The rest of the cartoon sees Sam trying to kill Bugs, but all of his schemes go awry:
- That night, the two bunk in the same bedroom, their beds on opposite sides of a window. After Sam turns out the light ("Good night, varmint!", "Uh, good night."), Sam tries to sneak over to Bugs' bed to klonk him on the head. Bugs turns on the light in time, causing Sam to make the hasty excuse, "Carpet keeps rolling up!" (he does this as he pretends to bang the floor). After turning off the light again ("Good night, critter!"), Sam makes a second attempt, and indeed someone does suffer a concussion—Sam, as Bugs has hit his antagonist on the head ("There, that oughta keep that carpet flat!", "Good night, varmint, critter!").
- At breakfast, Sam tries to slip some sort of potion into Bugs' carrot juice (while Bugs is in the bathroom). However, Bugs is wise and trades the drug-laced drink with Sam's cup. When Sam refuses, Bugs plays a game of roulette ("Round she goes! Where she stops, nobody knows!"). Sam loses his patience and orders Bugs to drink at gunpoint. Bugs does, but only after Sam drinks his.

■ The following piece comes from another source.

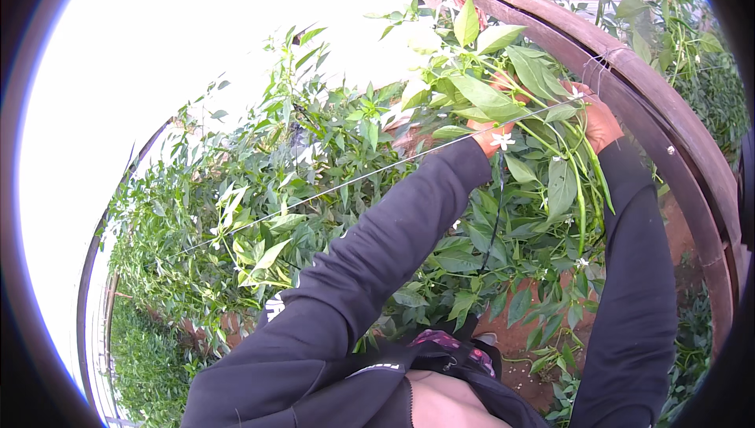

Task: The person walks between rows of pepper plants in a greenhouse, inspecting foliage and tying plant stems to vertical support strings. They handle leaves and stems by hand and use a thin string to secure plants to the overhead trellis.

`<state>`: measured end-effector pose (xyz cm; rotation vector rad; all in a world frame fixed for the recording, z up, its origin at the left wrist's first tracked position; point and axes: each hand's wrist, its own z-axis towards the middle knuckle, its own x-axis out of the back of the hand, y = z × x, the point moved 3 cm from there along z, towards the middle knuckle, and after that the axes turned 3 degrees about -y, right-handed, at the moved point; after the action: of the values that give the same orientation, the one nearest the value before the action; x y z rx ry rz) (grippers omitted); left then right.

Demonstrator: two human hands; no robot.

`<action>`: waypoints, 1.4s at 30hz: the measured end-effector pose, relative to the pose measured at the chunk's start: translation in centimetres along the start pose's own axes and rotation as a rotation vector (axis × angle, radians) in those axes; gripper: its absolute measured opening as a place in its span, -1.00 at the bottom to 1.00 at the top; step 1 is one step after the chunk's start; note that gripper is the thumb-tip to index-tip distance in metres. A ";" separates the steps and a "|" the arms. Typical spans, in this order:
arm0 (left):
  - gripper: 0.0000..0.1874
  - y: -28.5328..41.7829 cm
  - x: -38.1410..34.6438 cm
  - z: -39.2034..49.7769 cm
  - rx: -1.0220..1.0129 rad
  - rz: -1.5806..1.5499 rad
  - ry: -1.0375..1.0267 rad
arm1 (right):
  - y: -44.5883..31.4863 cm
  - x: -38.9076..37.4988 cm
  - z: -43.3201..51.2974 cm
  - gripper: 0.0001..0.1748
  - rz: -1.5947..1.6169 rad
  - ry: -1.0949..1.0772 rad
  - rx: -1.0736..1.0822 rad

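Observation:
A leafy chili pepper plant branch (534,94) with white flowers rises before me. Long green peppers (581,198) hang from it between my forearms. My left hand (492,134) reaches in behind the leaves, its fingers partly showing beside the stem. On the other side of the branch, my right hand (598,120) is bent in toward the stem, its fingertips covered by leaves and a flower. Whether either hand grips the stem is hidden. A thin taut line (365,175) runs diagonally across the foliage and passes in front of both hands.
A curved brown pole frame (655,89), bound with thin wire, arches close along my right. Dense pepper plants (200,239) fill the left side. A dark cord (494,233) hangs below my left wrist. Reddish soil (531,381) shows near my feet. Glare washes out the upper left.

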<state>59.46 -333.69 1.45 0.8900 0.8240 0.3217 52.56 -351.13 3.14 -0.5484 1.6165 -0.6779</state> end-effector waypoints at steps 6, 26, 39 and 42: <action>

Nothing happens to Bugs, making Sam realize that he has consumed the potion-tainted drink—moments before he blasts off into the sky.
Sam runs back and immediately chases Bugs back into his hole. He then realizes the only way to kill off the rabbit is to pack his hole with explosives. However, Bugs diverts the dynamite under the house foundation. Sam then lights the fuse, but realizes too late that his house is about to be blown up. In the end, the cabin flies away, much like how the cabin did in the tornado in the 1939 film adaptation of The Wizard of Oz. A dazed Sam, upon realizing his fate, remarks: "I've got a cabin in the sky!" (a reference to the 1943 MGM film of the same title), as his house floats upward.